How do those interested and active in stopping man-made climate change get everybody else to realise the urgency of the threat and change their behaviour accordingly? It is a question that has generated a lot of discussion in the Green movement, the outcome of which will have profound consequences for the entire planet. Speaking at a public meeting organised by the World Development Movement in May 2008 newly elected Green MP Caroline Lucas noted that the language of fear and disaster surrounding climate change is both “deeply scary and deeply unhelpful.” According to Lucas “trying to terrify people into action” simply doesn’t work.
To illustrate her argument Lucas mentioned the discourse of tipping points, the topic of Beyond the Tipping Point, a short documentary directed by Stefan Skrimshire, a Research Associate in Philosophy of Religion at the University of Manchester.

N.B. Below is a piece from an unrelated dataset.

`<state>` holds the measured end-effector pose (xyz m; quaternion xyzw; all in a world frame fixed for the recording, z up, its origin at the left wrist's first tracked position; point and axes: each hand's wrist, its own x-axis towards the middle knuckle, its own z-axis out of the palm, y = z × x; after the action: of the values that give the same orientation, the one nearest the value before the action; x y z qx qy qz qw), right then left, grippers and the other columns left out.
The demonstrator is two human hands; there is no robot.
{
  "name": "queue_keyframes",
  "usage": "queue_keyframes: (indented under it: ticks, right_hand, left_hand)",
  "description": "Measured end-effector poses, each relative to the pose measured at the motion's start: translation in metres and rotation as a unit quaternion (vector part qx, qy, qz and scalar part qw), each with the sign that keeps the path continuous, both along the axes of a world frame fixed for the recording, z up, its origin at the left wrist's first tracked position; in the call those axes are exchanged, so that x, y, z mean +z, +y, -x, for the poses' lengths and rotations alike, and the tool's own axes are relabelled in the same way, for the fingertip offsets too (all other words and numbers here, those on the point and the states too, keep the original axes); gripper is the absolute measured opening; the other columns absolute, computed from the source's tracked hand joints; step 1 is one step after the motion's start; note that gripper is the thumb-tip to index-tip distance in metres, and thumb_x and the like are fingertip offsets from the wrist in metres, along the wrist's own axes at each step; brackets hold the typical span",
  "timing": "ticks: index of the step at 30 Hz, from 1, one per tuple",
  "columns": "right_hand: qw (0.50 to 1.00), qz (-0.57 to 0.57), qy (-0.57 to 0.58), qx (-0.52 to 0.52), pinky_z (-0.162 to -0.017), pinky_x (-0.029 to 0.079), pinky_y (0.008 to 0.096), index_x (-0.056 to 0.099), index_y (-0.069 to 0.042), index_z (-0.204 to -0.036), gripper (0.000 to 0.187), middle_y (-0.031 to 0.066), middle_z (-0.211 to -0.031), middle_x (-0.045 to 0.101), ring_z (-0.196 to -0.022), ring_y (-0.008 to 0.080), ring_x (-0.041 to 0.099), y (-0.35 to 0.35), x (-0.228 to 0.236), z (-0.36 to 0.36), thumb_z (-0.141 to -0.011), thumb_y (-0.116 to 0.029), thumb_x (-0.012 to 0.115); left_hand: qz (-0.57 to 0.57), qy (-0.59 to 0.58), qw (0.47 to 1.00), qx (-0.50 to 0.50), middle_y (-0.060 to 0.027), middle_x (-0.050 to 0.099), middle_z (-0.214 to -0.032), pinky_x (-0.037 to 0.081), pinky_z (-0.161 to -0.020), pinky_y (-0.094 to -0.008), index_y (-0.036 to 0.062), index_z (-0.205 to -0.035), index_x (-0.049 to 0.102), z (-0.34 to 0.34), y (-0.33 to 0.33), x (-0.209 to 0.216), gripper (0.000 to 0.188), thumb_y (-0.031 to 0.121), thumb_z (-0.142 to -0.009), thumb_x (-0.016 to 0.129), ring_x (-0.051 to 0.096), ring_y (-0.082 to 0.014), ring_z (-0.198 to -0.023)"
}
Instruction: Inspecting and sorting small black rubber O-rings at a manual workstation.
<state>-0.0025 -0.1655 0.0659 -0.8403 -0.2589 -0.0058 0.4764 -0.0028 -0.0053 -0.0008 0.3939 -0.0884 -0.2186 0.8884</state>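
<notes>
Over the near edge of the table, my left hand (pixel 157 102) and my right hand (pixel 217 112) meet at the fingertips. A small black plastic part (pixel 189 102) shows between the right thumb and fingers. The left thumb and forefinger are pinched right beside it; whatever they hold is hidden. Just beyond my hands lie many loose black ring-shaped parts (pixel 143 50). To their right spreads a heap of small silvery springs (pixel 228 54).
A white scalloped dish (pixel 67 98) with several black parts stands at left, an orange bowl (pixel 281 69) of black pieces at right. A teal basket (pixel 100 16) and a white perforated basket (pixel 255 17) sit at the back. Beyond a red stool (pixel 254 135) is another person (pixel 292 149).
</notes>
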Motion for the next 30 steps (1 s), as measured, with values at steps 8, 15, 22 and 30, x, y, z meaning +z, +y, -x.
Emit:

“At certain points in time elements of the Earth’s system, triggered by positive feedback loops, can switch from small changes to huge ones”, Skrimshire, the narrator of the film, explains. Huge changes in this case meaning accelerated, uncontrollable and importantly, irreversible, climate change. An increase in 4 degrees, according to the 2007 Intergovernmental Panel on Climate Change, will likely lead to a marked decrease in global food production, “major extinctions around the globe”, a 2-7 metre sea level rise and more frequent and severe flooding, heatwaves, droughts and water pollution.
There is little agreement about where these tipping points are precisely located, although many climatologists believe we may have passed a number already. For example, as early as 2005 the respected NASA climate scientist James Hansen warned“We are on the precipice of climate system tipping points beyond which there is no redemption.”
Bypassing the science of these thresholds and choosing to focus on “impact on our imaginations” the film is broken up into a series of easily digestible sections dealing with questions such as ‘Do tipping points generate action or apathy?’, ‘Are we trying to prevent climate change or adapt to it?’ and ‘Are the challenges too great?’. All huge topics taken on their own, but the experts, academics and activists interviewed give incisive answers that both lay persons and experienced campaigners will be able to engage with and debate.
What effect does this looming point of no return have on those involved in climate protest and action? Leo Murray of direct action group Plane Stupid argues the climate science of tipping points and feedbacks means there is a limited time period available for effective action against climate change. “If ever we are going to act on climate change, we need to do it now”, he says. Polyp, an activist and political cartoonist, continues this line of thinking, highlighting how the end of slavery and civil rights for African-Americans took decades to achieve. “It’s no longer viable for that sort of social justice to happen at that sort of pace”, he notes. “It’s got to start happening much more quicker.”
Raising more questions than it answers, Beyond the Tipping Point is a refreshing take on an issue that will only grow in importance in the future. One thing missing is a discussion of the corporate forces involved in deliberately planting doubt and uncertainty in the public debate, surely a key reason behind the general public’s relative inaction on climate change. But this is a minor criticism of a film that, considering it focuses in part on the very survival of the human species, is surprisingly positive and hopeful.
“We must try as that is what it is to be human”, concludes the University of Southampton’s Dr Mark Levene at the film’s close.